Prometheus
Prometheus serves as the short-term metrics hub in our stack. It does not scrape targets directly — Alloy handles all scraping and sends metrics to Prometheus via remote write.
Role in the Stack
| Function | Details |
|---|---|
| Short-term storage | Holds recent metrics (hours) for fast queries |
| PromQL engine | Serves as a query engine for Grafana dashboards and Drilldown |
| Remote write receiver | Accepts metrics from Alloy and Tempo metrics generator |
| Remote write sender | Forwards all metrics to Mimir for long-term retention |
| Exemplar storage | Links metric data points to trace IDs for cross-signal navigation |
Versions
Prometheus, Alertmanager, Grafana, kube-state-metrics, and node-exporter are all installed together via the kube-prometheus-stack Helm chart.
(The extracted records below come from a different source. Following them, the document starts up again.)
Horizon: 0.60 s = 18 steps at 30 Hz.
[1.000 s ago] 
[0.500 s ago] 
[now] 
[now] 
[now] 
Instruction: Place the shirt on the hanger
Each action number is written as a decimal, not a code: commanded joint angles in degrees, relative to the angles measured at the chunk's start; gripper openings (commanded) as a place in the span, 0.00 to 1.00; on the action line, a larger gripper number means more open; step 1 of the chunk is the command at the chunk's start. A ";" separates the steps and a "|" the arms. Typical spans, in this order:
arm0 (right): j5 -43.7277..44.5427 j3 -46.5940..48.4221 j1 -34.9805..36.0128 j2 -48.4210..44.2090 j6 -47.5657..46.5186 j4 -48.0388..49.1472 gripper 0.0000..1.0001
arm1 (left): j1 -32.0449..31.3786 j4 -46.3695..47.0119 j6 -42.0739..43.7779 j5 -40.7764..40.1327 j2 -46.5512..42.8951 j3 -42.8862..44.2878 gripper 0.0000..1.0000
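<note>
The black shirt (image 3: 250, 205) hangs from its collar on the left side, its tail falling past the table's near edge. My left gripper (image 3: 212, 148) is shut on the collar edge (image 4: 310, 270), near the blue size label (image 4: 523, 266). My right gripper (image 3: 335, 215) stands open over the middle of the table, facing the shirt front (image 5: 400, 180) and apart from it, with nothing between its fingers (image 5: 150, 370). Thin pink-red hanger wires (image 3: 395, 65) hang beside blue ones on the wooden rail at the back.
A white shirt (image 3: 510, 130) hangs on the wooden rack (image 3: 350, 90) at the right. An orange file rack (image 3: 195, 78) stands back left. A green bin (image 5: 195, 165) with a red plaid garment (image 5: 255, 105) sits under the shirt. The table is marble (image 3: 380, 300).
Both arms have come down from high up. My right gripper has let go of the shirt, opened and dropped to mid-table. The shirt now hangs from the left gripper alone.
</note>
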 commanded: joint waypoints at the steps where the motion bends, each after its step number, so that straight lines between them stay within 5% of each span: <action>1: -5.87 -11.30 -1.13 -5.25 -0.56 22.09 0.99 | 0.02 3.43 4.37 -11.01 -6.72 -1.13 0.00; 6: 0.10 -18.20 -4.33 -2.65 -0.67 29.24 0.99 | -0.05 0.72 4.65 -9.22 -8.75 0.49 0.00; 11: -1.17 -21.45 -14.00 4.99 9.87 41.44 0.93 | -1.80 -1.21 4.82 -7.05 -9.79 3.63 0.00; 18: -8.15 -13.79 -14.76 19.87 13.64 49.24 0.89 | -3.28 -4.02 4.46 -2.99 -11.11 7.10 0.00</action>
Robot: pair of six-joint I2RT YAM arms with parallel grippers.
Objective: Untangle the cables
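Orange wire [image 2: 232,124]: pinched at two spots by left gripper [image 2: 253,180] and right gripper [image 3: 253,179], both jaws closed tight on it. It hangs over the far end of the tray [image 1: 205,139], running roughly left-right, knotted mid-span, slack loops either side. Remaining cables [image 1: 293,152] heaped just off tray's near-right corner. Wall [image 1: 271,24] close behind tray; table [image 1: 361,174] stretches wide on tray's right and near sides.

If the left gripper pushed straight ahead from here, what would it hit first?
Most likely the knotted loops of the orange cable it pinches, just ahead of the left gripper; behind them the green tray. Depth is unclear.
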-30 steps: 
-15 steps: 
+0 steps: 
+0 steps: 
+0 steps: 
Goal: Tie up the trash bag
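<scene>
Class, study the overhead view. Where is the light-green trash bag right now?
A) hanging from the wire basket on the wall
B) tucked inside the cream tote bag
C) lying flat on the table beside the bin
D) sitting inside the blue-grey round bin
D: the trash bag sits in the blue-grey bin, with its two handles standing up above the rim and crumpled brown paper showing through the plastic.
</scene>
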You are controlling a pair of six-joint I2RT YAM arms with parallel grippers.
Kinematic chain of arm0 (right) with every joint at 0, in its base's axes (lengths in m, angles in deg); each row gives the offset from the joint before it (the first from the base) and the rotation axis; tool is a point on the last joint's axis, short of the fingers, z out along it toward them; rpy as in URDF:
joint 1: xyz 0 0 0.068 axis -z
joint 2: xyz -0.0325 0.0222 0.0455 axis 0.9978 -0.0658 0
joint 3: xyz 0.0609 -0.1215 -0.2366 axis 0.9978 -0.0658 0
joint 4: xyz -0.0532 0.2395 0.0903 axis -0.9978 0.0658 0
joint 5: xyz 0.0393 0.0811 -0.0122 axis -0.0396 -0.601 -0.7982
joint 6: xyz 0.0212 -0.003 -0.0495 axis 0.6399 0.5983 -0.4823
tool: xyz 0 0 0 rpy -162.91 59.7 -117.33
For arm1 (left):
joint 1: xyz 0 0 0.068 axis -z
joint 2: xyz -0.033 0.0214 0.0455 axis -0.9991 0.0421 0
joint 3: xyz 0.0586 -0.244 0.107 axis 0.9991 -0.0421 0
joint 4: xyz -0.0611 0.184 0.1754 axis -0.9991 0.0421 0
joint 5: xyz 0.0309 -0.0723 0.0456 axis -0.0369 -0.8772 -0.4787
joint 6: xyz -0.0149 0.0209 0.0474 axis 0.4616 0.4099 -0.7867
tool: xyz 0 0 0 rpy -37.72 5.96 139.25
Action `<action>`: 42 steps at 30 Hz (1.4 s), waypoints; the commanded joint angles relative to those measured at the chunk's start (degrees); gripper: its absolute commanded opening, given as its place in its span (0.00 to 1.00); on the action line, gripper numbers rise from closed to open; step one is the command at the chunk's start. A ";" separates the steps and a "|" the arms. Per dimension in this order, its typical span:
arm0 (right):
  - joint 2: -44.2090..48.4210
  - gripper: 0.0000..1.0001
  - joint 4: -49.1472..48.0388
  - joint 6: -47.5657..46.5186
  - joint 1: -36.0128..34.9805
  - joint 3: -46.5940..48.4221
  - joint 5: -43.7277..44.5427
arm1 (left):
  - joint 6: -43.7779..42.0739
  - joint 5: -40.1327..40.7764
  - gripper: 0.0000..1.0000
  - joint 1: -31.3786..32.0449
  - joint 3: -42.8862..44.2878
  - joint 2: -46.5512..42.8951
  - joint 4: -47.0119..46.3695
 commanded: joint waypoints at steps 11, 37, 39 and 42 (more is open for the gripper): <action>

| Chart | prometheus-community/kube-prometheus-stack 85.0.1 |
| Prometheus | v3.11.3 (distroless image variant) |
| Alertmanager | v0.32.1 |
| prometheus-operator | v0.90.1 |
| Grafana | 13.0.1 (see grafana.md) |
| kube-state-metrics | v2.18.0 |
| node-exporter | v1.11.1 (distroless image variant) |
Configuration Highlights
- Remote write receiver: Enabled — accepts metrics pushed by Alloy
- Native histograms: Enabled — supports the new histogram format for more efficient percentile queries
- ServiceMonitor scraping: Disabled — Alloy handles all scraping
- Remote write to Mimir:
http://mimir-gateway.monitoring.svc.cluster.local:80/api/v1/push
What Feeds Into Prometheus
| Source | Signal | Path |
|---|---|---|
| Alloy | Application metrics (OTLP) | Alloy OTLP receiver → remote write to Prometheus |
| Alloy | Kubernetes metrics (kube-state-metrics, node-exporter, kubelet) | Alloy scraper → remote write to Prometheus |
| Alloy | Exporter metrics (PostgreSQL, Redis) | Alloy scraper → remote write to Prometheus |
| Tempo | Span metrics (RED: rate, errors, duration) | Tempo metrics generator → remote write to Prometheus |
What Prometheus Feeds
| Destination | Purpose |
|---|---|
| Mimir | Long-term storage via remote write |
| Grafana | Short-term queries, dashboards, exemplars |
| Alertmanager | Alert rule evaluation and routing |
Integration with Other Components
Exemplars — When an application emits a metric with a trace ID (via OTel SDK), Prometheus stores it as an exemplar. In Grafana, clicking an exemplar point on a metric graph jumps directly to the corresponding trace in Tempo.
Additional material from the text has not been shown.